* Directions *
The lines to be set down run from the line containing "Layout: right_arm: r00" through the final line of the data below; print them exactly and print nothing else.

* Supplied information *
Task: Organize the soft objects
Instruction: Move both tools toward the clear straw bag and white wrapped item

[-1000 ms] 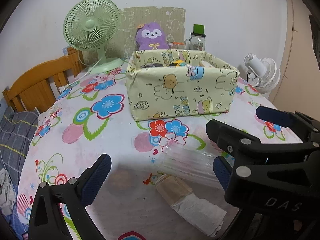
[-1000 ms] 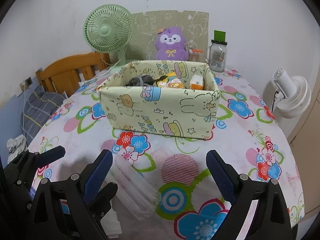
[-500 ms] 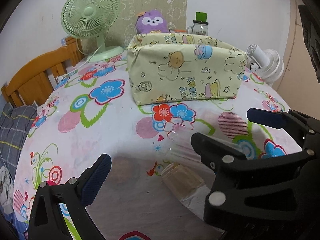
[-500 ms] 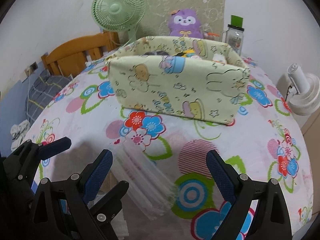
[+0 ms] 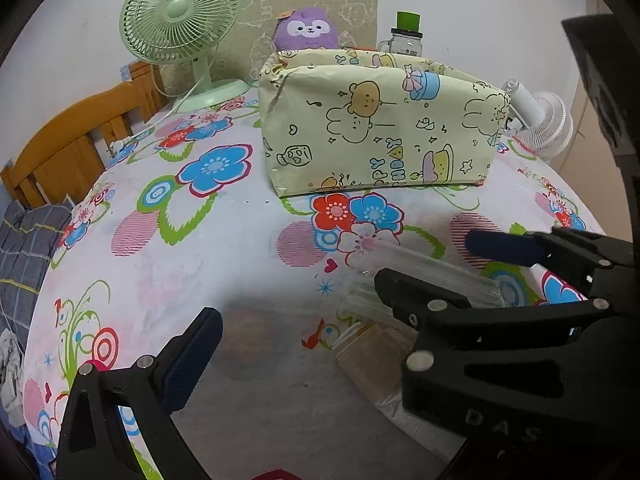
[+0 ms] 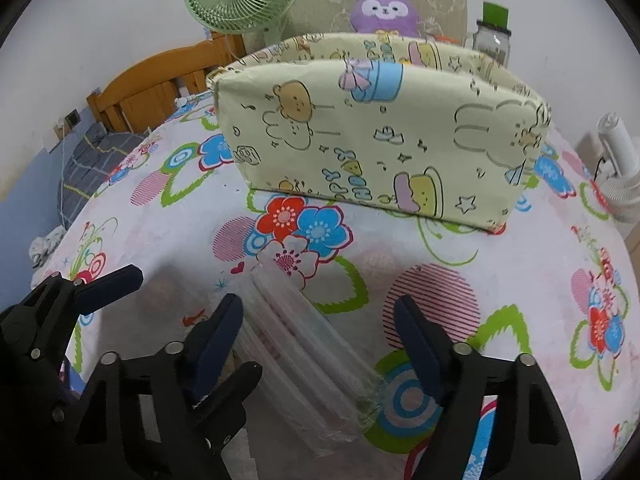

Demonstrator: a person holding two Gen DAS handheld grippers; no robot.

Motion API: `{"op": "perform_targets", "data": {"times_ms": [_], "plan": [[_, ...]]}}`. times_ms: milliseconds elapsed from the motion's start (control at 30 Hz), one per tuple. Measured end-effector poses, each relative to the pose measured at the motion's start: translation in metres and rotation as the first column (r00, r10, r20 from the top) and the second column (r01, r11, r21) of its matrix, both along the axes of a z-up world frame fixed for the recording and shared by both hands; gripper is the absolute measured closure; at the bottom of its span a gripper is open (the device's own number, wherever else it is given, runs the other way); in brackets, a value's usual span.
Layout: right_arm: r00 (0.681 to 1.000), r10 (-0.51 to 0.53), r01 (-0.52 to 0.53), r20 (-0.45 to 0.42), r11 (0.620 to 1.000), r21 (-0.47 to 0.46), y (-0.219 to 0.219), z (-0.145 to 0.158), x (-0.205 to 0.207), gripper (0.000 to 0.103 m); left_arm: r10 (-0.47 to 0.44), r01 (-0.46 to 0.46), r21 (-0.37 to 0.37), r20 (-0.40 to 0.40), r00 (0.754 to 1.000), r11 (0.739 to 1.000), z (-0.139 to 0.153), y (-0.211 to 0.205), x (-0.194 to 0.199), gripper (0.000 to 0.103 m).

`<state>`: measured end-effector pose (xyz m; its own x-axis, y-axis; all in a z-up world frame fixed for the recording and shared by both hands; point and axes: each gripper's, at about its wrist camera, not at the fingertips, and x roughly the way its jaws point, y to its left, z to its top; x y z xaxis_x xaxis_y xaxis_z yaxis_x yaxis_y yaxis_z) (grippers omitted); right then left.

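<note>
Both tools have sunk toward the bench's near edge. Right tool (image 6: 320, 336), jaws just narrowing but not yet touching, straddles the clear packet (image 6: 308, 360), whose long axis runs between them; left tool (image 5: 192, 360), open and empty, hovers beside it.

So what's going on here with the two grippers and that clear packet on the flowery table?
A person is tidying soft items toward the yellow cartoon-print box. The right hand-held gripper is lowered over a clear plastic packet lying on the floral tablecloth. Its jaws have just been closing, with the packet between them, but the pads do not press on it yet. The left hand-held gripper hangs open beside it, holding nothing.
</note>
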<state>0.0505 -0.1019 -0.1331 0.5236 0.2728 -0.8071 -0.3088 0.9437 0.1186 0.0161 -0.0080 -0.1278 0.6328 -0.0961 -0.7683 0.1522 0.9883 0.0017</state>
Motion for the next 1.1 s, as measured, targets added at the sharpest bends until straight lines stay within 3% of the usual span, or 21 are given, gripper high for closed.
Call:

* Task solution *
Layout: right_arm: r00 (0.681 to 1.000), r10 (-0.51 to 0.53), r01 (-0.52 to 0.53), r20 (-0.45 to 0.42), r11 (0.620 to 1.000), r21 (-0.47 to 0.46), y (-0.219 to 0.219), z (-0.145 to 0.158), x (-0.205 to 0.207), gripper (0.000 to 0.103 m); left_arm: r10 (-0.47 to 0.44), r01 (-0.46 to 0.46), r21 (-0.37 to 0.37), r20 (-0.40 to 0.40), r00 (0.754 to 1.000), r11 (0.739 to 1.000), z (-0.139 to 0.153), y (-0.211 to 0.205), x (-0.194 to 0.199), gripper (0.000 to 0.103 m).

`<state>`: measured end-effector pose (xyz m; its own x-axis, y-axis; all in a z-up world frame fixed for the recording and shared by both hands; point and axes: each gripper's, at about its wrist camera, not at the fingertips, and x roughly the way its jaws point, y to its left, z to its top; x y z xaxis_x xaxis_y xaxis_z yaxis_x yaxis_y yaxis_z) (grippers omitted); right then left.

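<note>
Both tools have sunk toward the bench's near edge. Right tool (image 6: 320, 336), jaws just narrowing but not yet touching, straddles the clear packet (image 6: 308, 360), whose long axis runs between them; left tool (image 5: 192, 360), open and empty, hovers beside it.

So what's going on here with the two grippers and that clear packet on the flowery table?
A person is tidying soft items toward the yellow cartoon-print box. The right hand-held gripper is lowered over a clear plastic packet lying on the floral tablecloth. Its jaws have just been closing, with the packet between them, but the pads do not press on it yet. The left hand-held gripper hangs open beside it, holding nothing.
</note>
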<state>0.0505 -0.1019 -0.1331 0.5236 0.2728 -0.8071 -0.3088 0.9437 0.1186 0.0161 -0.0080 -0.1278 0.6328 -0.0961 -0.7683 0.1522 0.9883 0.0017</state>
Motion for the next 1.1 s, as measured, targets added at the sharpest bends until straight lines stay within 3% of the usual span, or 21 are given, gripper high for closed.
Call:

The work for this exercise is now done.